● **EXERCISE INPUT**

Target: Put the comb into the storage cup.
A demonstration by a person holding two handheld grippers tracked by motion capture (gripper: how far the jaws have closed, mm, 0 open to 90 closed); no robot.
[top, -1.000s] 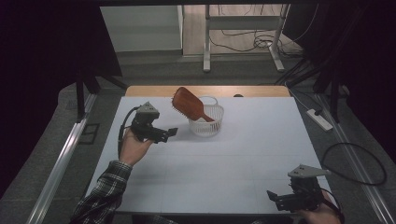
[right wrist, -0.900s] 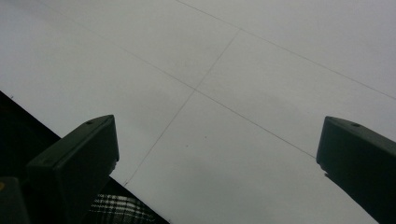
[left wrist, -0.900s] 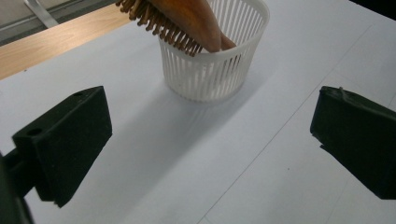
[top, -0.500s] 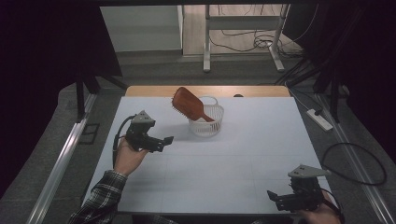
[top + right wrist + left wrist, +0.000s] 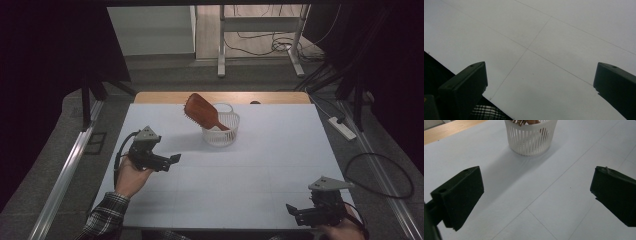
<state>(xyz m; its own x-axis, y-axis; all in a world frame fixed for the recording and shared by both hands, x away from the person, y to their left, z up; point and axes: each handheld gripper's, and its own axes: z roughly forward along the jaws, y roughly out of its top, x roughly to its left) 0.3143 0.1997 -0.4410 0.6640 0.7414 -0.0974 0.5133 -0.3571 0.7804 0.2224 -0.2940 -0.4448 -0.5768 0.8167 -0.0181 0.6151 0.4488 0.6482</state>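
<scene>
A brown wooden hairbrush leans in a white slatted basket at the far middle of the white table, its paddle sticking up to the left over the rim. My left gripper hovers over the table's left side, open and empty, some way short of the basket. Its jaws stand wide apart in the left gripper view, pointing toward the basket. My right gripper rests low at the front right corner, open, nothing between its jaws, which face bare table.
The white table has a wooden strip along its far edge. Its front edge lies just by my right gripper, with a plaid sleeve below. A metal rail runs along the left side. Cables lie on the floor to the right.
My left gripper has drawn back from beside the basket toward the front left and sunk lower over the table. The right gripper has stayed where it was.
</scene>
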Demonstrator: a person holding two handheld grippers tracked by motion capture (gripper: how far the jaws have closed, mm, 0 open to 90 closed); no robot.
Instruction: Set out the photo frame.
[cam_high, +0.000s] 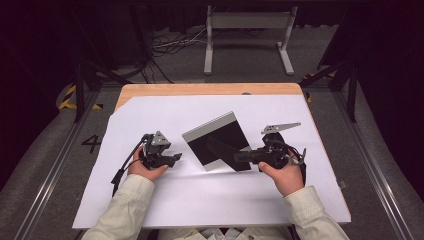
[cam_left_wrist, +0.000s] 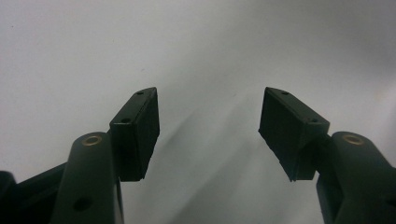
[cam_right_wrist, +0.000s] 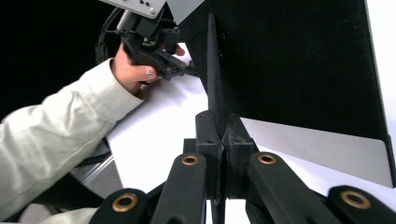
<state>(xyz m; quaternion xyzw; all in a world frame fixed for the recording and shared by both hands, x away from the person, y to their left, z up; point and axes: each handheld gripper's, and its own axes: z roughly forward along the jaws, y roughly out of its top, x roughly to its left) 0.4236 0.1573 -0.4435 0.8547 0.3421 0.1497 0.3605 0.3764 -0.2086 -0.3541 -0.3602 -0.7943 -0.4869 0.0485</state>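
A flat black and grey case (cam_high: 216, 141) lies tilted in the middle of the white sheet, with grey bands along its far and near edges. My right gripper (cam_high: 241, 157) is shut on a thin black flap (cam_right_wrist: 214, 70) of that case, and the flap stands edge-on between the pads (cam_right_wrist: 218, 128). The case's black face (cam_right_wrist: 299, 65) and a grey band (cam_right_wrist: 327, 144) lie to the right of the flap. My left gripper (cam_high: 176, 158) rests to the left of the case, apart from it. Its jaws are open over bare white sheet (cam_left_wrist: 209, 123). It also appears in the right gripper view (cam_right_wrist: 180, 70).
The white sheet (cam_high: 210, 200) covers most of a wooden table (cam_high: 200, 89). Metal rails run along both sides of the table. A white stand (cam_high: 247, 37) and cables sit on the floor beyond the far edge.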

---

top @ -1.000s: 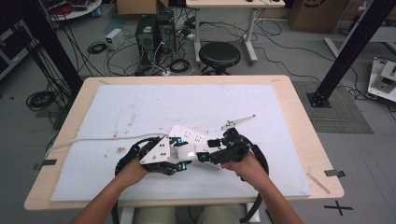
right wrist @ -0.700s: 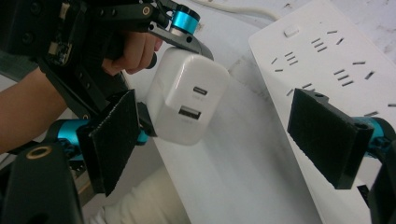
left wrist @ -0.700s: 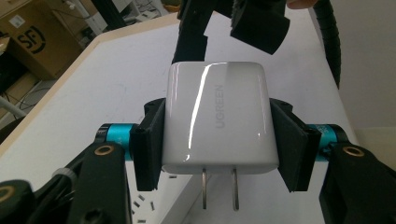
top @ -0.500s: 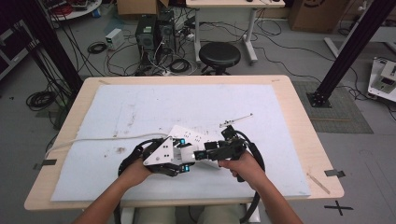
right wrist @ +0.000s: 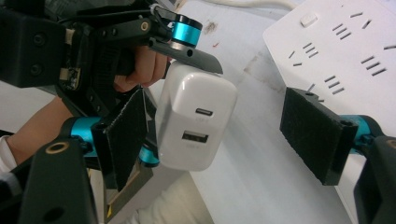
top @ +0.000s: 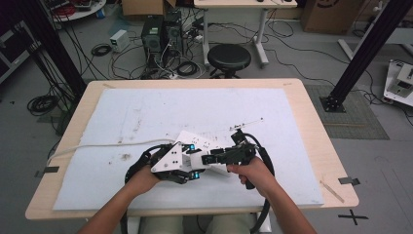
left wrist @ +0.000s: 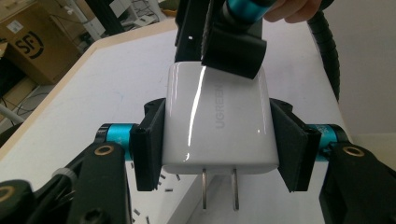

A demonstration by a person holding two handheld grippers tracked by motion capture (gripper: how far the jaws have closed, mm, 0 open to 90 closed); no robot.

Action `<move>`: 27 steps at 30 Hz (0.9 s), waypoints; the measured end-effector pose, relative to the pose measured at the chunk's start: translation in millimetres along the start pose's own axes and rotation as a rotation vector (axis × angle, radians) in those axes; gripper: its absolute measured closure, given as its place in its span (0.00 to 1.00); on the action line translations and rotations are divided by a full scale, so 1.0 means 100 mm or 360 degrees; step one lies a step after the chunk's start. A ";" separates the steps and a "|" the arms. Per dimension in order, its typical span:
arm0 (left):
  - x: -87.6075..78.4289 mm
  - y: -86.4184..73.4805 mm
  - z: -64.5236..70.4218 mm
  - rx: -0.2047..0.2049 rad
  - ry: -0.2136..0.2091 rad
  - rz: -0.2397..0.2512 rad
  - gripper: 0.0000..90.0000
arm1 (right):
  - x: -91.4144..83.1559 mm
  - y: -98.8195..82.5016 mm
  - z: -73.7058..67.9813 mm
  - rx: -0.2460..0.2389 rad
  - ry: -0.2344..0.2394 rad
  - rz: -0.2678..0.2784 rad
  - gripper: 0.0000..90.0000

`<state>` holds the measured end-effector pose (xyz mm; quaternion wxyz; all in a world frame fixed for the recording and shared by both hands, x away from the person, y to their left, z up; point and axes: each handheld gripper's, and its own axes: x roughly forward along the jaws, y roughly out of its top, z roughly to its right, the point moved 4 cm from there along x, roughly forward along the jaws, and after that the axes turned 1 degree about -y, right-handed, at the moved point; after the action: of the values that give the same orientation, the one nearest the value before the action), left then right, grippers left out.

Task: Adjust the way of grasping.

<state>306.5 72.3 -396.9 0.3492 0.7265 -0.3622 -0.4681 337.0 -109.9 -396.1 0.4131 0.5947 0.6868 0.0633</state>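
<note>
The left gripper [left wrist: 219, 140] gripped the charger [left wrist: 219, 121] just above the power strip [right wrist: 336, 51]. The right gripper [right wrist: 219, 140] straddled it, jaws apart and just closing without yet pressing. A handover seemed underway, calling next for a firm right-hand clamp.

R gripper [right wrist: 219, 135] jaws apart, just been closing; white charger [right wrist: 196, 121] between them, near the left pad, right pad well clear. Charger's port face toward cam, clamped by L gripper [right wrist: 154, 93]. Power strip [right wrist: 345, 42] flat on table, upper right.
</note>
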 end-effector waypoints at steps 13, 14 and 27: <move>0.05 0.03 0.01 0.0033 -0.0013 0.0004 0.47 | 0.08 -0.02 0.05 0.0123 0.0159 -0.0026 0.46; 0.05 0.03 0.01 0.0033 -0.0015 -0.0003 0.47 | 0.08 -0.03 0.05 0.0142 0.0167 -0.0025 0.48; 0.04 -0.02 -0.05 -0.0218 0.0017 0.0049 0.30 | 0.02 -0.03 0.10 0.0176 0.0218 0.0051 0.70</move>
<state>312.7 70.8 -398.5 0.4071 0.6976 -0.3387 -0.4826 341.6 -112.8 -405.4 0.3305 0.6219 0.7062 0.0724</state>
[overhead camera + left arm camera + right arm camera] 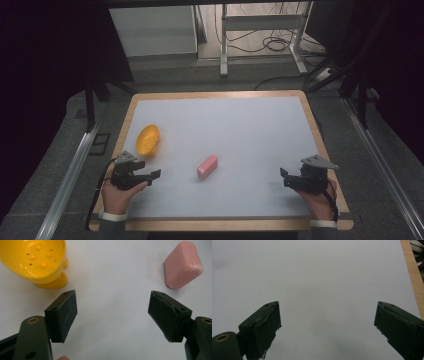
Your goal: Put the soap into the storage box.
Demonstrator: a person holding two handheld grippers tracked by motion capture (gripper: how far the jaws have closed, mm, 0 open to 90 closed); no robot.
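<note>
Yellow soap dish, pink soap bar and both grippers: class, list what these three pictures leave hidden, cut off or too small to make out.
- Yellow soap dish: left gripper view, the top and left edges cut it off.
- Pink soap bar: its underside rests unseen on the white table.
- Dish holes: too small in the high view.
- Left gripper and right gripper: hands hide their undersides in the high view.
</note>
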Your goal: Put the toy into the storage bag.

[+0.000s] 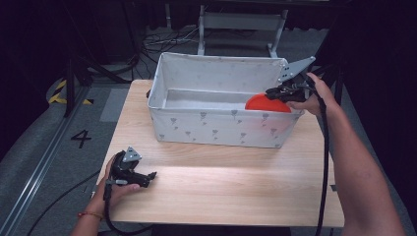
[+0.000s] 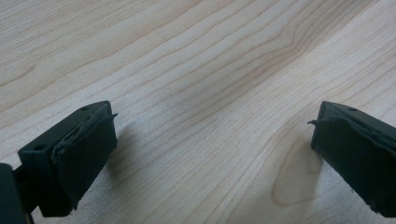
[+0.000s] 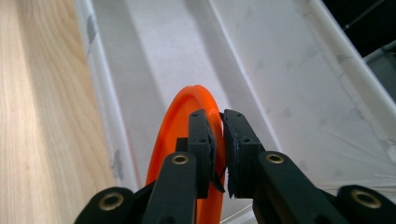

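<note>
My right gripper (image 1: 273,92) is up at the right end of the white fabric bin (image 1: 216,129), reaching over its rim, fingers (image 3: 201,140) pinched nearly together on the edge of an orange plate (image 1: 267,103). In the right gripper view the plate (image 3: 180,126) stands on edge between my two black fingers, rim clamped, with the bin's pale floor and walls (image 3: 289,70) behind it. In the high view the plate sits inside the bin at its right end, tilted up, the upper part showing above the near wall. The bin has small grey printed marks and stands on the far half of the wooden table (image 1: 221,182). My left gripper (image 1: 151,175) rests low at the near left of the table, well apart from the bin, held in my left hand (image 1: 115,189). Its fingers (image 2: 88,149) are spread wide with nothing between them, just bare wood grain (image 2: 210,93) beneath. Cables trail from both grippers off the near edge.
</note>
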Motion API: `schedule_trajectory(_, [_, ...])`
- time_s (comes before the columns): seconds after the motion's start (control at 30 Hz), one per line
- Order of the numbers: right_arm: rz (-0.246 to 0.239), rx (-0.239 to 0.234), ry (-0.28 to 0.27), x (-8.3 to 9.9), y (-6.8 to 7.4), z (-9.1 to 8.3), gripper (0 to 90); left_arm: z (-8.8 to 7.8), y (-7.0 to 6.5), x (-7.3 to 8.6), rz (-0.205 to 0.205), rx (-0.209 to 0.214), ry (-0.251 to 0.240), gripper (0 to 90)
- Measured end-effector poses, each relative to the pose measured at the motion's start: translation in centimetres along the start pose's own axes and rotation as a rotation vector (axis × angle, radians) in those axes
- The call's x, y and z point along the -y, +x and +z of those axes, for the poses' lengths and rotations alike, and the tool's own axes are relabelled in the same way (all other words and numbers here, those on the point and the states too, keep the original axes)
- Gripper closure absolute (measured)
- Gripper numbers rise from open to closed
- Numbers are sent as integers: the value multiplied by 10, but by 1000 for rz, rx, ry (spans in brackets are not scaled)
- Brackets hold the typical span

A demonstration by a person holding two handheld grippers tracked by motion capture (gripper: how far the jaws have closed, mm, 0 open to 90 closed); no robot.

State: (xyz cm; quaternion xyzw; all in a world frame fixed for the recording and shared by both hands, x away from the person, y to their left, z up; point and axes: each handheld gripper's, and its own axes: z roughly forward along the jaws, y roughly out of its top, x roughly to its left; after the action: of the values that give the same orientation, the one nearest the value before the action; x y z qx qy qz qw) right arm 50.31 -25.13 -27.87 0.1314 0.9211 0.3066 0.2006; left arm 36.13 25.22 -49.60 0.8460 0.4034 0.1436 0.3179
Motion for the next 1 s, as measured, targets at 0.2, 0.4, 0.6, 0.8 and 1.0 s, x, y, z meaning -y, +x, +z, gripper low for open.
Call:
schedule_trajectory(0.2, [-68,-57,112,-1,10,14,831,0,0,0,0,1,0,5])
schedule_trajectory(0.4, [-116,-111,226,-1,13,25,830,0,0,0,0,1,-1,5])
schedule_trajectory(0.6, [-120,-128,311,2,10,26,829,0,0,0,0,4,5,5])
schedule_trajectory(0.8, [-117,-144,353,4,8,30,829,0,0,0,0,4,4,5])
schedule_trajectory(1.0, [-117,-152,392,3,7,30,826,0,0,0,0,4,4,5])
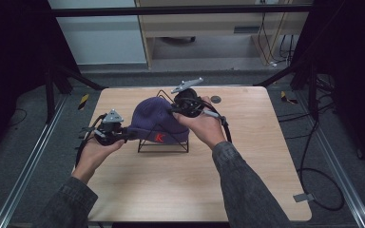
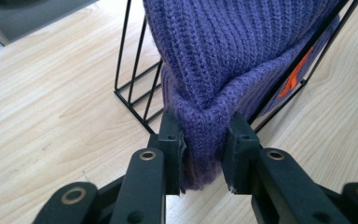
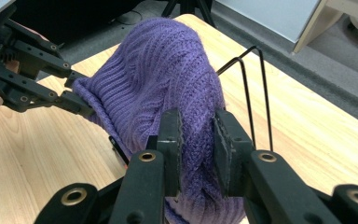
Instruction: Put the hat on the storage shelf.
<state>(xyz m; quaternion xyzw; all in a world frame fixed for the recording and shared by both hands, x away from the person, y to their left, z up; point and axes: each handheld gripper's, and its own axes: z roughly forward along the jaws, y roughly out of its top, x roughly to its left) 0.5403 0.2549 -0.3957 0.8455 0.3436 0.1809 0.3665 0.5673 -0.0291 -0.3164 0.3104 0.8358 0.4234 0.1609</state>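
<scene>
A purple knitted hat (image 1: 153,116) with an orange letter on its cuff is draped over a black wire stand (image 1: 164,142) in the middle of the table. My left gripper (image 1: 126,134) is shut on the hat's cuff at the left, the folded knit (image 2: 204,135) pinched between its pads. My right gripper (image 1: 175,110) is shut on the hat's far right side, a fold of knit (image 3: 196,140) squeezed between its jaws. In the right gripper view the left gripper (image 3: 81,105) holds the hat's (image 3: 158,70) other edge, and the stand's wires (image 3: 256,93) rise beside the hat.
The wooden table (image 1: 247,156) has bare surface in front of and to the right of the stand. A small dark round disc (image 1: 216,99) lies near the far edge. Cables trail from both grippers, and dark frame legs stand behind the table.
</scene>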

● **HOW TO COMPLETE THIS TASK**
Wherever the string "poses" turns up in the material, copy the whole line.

● **WRITTEN REPLY**
- Measured end-effector poses, each relative to the pose measured at the motion's start: translation in centimetres along the start pose's own axes and rotation as a rotation vector (axis × angle, radians) in those axes
- The call's x, y and z point along the -y, +x and +z of those axes, for the poses' lengths and rotations alike, and the tool's own axes are relabelled in the same way (all other words and numbers here, those on the point and the states too, keep the original axes)

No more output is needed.